Commissioners then didn’t meddle in each other’s fiefdoms – a professional courtesy that helps explain why so many former Jefferson County commissioners are now convicted felons. McNair ran the sewer department, and therefore the court-ordered sewer rehabilitation program that was begun in 1995 to settle a lawsuit over excessive sewer discharges.

If McNair said a sewer bidding policy or contract was OK, the other commissioners broke out the rubber stamp.

When county sewer department officials took care of their buddies by steering them no-bid engineering contracts, McNair signed off on them. When the sewer department officials created a system that limited construction bids to their buddies, McNair signed off on it. And he willingly went along when county sewer officials dragged their feet to expand the list of qualified contractors so construction bidding would be more competitive. McNair didn’t say a word when county employees routinely allowed contractors to bypass the bidding process and award new, lucrative work at inflated prices.

In return, those engineers and construction companies helped rebuild and outfit a photography studio for McNair, a state-of-the-art showcase for the professional photographer. The charges against him included receiving cash and construction services for a lake house in his native Arkansas.

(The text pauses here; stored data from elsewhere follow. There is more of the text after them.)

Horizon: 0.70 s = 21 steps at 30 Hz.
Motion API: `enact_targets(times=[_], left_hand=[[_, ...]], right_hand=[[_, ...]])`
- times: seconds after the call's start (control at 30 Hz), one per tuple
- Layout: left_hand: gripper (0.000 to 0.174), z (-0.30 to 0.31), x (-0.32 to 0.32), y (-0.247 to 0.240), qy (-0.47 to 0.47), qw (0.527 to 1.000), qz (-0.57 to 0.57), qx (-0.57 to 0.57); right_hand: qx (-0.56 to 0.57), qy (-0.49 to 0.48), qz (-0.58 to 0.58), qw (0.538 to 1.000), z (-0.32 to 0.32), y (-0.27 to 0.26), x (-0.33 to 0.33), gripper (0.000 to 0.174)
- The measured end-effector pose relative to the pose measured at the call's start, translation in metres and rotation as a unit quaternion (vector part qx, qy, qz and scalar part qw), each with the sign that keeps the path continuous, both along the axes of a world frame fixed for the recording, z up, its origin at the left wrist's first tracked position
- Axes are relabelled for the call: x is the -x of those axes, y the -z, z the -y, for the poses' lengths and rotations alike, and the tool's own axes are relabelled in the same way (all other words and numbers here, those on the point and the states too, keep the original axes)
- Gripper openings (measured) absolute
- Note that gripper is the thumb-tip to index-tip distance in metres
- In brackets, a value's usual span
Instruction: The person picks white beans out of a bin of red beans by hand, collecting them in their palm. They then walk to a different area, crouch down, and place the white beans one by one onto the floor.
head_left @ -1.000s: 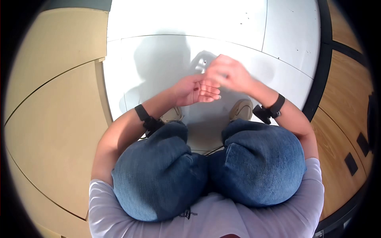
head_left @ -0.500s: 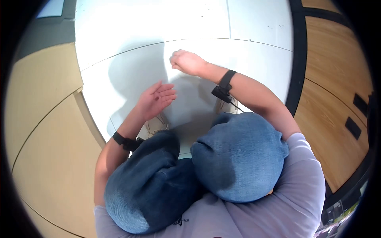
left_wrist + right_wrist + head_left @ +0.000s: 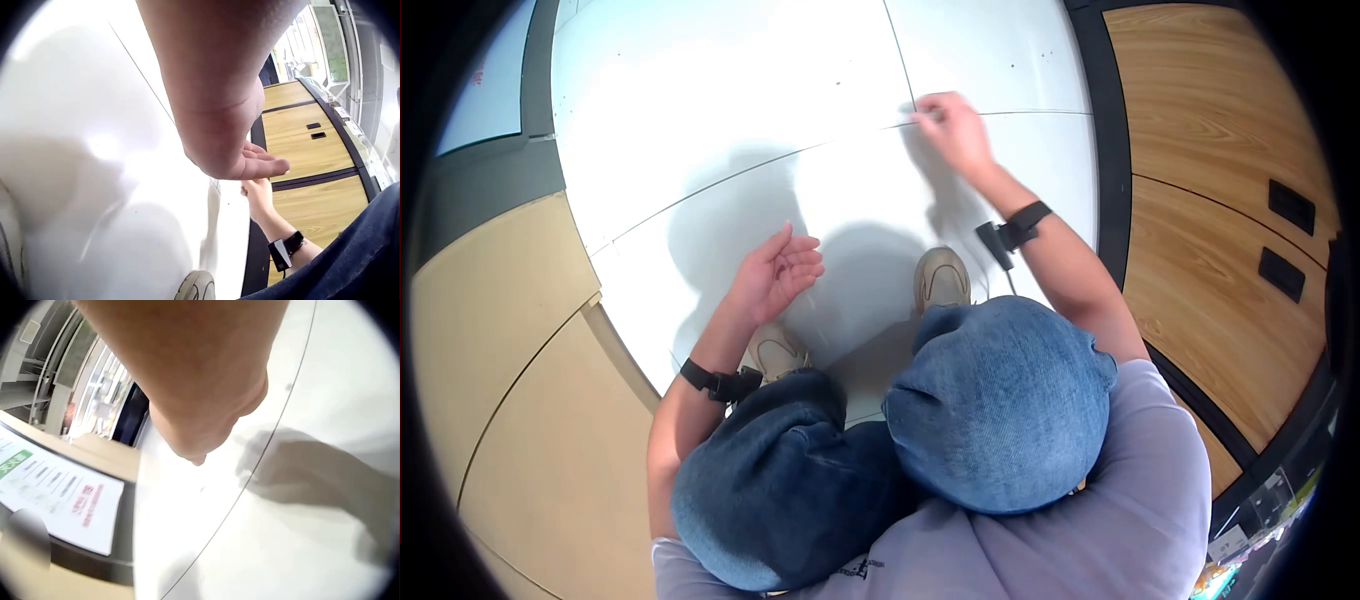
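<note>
My left hand [image 3: 775, 280] is held palm up above the floor in the head view, its fingers loosely bent. The small dark speck seen on its palm earlier is hard to make out now. Farther forward and to the right, my right hand [image 3: 955, 135] reaches low over the white tiled floor [image 3: 850, 190], thumb and forefinger close together near a crossing of tile joints. Whether a crumb lies between those fingertips I cannot tell. A few tiny dark specks [image 3: 837, 83] dot the tiles nearby. In the right wrist view, the back of the hand hides most of the fingers.
Wood-grain cabinets [image 3: 1220, 120] with a black base stand to the right. A pale cabinet [image 3: 530, 330] runs along the left. My bent knees [image 3: 1000, 400] and beige shoes [image 3: 942, 278] are below the hands. A printed sheet [image 3: 69, 494] shows in the right wrist view.
My right hand has left the left palm and moved forward and right, down toward the floor. The left hand has moved back left, palm still up. The head view has turned.
</note>
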State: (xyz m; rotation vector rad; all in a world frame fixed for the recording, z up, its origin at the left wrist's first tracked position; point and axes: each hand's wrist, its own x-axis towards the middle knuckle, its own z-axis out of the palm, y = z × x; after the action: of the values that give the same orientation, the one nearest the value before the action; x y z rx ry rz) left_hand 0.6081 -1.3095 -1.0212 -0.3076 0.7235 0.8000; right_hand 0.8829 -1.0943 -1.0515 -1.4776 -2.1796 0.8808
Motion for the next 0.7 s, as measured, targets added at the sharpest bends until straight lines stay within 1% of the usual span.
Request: enact_targets(times=[0.03,0.1,0.17,0.23,0.37,0.53,0.63,0.7], left_hand=[[0.046,-0.002,0.001,0.000,0.000,1.000,-0.002,-0.002],[0.046,-0.006,0.001,0.000,0.007,1.000,0.013,-0.023],[0.046,-0.013,-0.004,-0.001,0.010,1.000,0.014,-0.023],[0.046,-0.022,-0.009,-0.004,0.014,1.000,0.012,-0.022],[0.046,-0.040,-0.011,-0.014,0.035,0.999,-0.012,-0.023],[0.047,-0.074,-0.020,-0.032,0.046,0.997,-0.062,-0.006],[0.047,-0.086,-0.022,-0.049,0.065,0.993,-0.095,0.021],[0.048,-0.096,-0.018,-0.066,0.070,0.985,-0.145,0.065]], right_hand=[[-0.012,0.044,0.057,0.997,-0.014,0.005,-0.024,0.025],[-0.008,0.073,0.109,0.991,-0.026,0.024,-0.059,0.028],[-0.001,0.078,0.108,0.991,-0.031,0.032,-0.072,0.029],[0.048,0.103,0.107,0.988,-0.035,0.040,-0.079,0.028],[0.050,0.079,0.095,0.991,-0.040,0.046,-0.078,0.020],[0.056,0.043,0.077,0.995,-0.048,0.046,-0.084,0.015],[0.055,0.029,0.079,0.995,-0.049,0.042,-0.086,0.014],[0.053,0.019,0.074,0.996,-0.055,0.039,-0.082,0.012]])
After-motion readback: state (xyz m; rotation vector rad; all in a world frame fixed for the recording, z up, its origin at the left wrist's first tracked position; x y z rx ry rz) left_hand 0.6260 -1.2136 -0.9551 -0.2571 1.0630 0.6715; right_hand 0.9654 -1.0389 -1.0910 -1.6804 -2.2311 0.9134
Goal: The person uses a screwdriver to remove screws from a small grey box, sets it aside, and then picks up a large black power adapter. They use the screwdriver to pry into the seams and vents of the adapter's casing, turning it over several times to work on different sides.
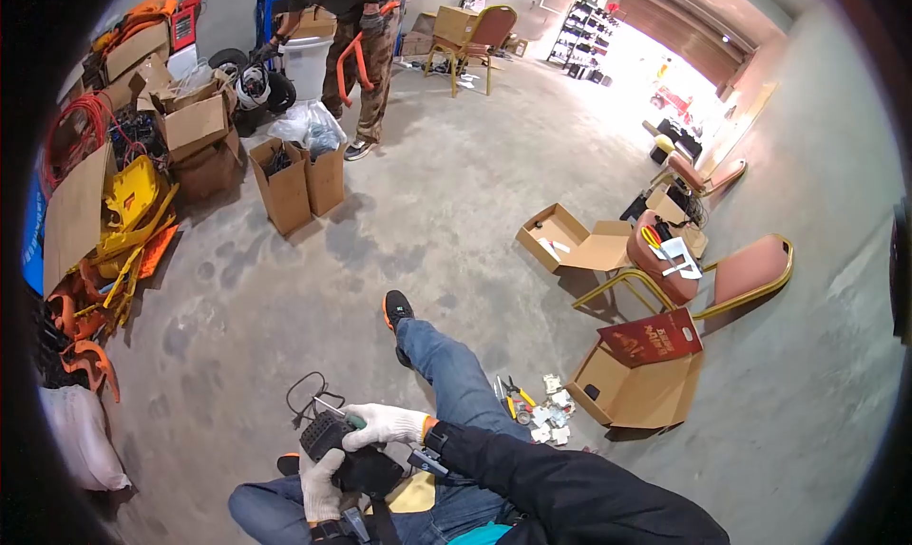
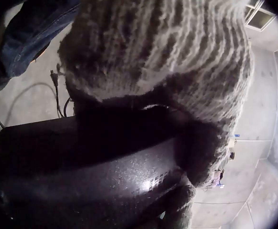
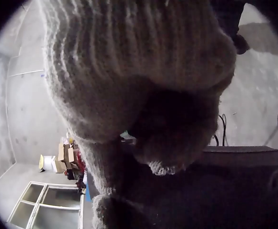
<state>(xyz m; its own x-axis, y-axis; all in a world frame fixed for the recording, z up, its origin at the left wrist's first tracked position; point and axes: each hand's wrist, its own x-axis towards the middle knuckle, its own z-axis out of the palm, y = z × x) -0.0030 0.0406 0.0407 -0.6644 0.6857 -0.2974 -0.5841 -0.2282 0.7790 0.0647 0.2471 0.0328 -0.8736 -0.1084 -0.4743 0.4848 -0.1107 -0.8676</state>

Under McNair’s watch, the estimated cost of the sewer rehabilitation program nearly tripled to $3.2 billion. Financing schemes to pay for all that led to another round of federal corruption convictions and ultimately to the county’s bankruptcy. With government services cut beyond the bone, residents now spend hours in line waiting to renew a car tag or register new property. Part of that wait ultimately is attributable to McNair’s corruption.

Chris McNair deserves sympathy. Few can look at the bombing on Sept. 15, 1963, and not feel at least some of the pain he and the families must have endured all of those years while waiting for the men who killed Denise McNair, Addie Mae Collins, Carole Robertson and Cynthia Wesley to be brought to justice.

Delay in bringing 16th Street bombers Robert Chambliss, Bobby Frank Cherry and Thomas Blanton to court was a denial of justice, not only for the McNairs and the other victims’ families but for society as a whole. A fourth suspect died before he could be brought to face a jury.

In the same vein, delay in McNair’s imprisonment also was justice denied to the Jefferson County residents who, decades from now, still will be paying off the bonds sold to fund the county’s sewer rehabilitation program.

Chris McNair should not be denied a prominent spot on the podium this month when his daughter’s death is properly remembered as a clarion call for civil rights. Five decades ago, his was a powerful voice for nonviolence amid the anger many felt over those four girls’ horrible deaths.

But the reputation McNair built after the bombing is part of why he was elected to the state legislature in 1973 and to the Jefferson County Commission in 1986. It was why he was in a position to profit from corruption in the sewer program in the years leading to his sudden resignation in 2001.

He took the bribes and he admitted guilt. His delay in reporting to prison allowed him to escape full justice.

On a day commemorating the four little girls killed in that terrorist attack, the concept of justice should be black and white. But sadly, it also will be shrouded to a small degree in shades of gray.